- **PROBLEM DETAILS**
Without the pictures, print the lines running from the beginning of the material to the line containing "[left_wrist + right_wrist", both ends included.

- **PROVIDED MATERIAL**

= Beginning of Section =

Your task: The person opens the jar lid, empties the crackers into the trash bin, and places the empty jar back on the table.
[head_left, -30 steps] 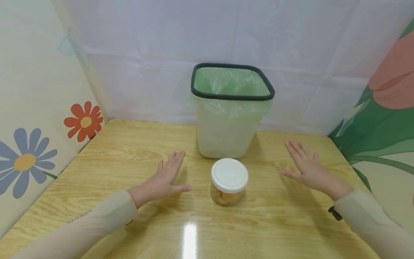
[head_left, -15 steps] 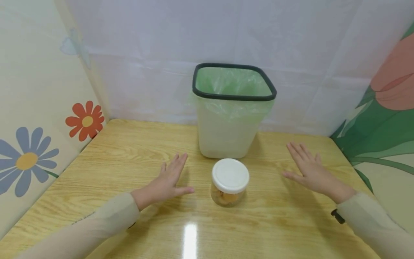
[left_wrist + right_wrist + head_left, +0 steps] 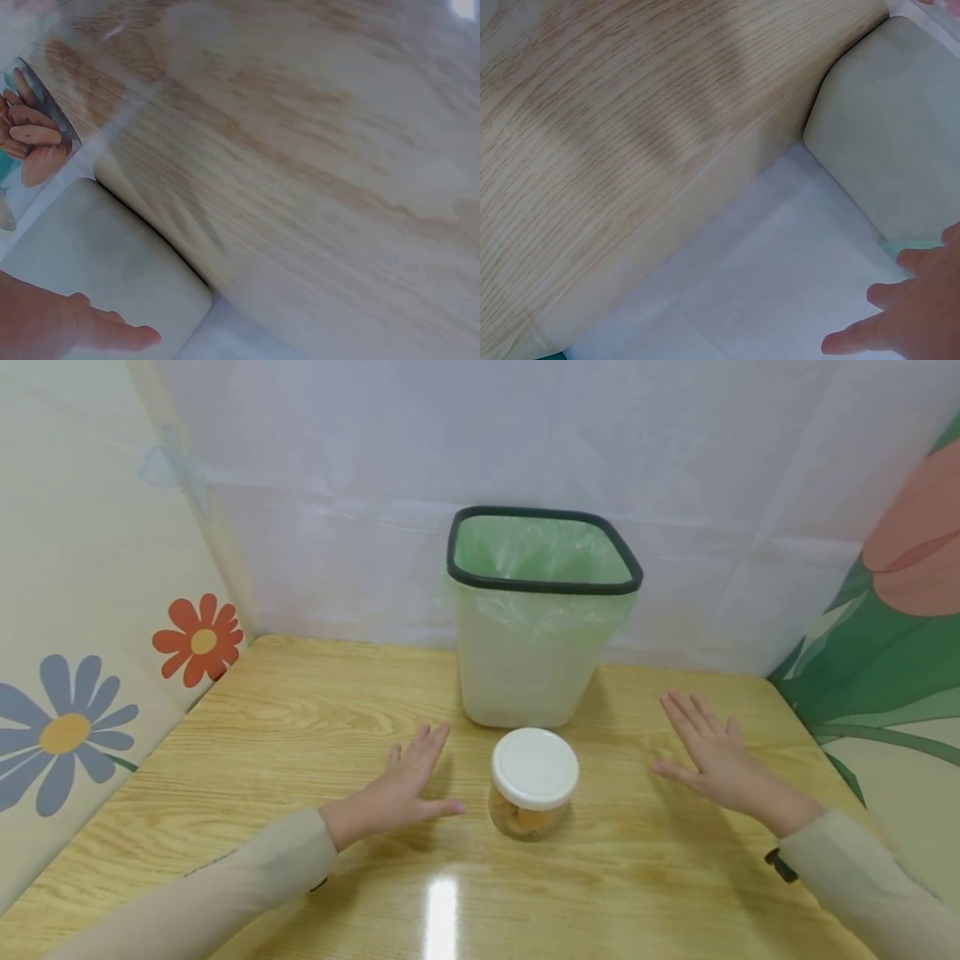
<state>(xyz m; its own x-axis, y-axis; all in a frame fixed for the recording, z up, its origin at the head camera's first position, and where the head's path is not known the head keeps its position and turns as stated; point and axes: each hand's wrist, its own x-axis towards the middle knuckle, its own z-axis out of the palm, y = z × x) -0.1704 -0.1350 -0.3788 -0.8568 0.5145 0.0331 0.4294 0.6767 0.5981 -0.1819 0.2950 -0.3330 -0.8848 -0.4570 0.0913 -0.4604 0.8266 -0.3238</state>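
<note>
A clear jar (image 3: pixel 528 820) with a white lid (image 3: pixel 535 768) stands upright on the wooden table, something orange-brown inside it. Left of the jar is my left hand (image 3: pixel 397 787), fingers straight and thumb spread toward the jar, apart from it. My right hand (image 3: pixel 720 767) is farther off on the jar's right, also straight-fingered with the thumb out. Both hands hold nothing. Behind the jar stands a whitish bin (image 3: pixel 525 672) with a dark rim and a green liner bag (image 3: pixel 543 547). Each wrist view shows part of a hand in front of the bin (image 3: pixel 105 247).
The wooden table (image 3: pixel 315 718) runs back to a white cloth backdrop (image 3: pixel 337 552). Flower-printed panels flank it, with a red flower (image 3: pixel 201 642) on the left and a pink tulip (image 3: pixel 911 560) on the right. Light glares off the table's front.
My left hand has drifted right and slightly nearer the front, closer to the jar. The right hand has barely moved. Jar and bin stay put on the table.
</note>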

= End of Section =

- **SOLUTION**
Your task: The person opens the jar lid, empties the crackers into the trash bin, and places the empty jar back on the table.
[head_left, -30 steps] 
[head_left, -15 steps] 
[left_wrist + right_wrist + head_left, +0 steps] 

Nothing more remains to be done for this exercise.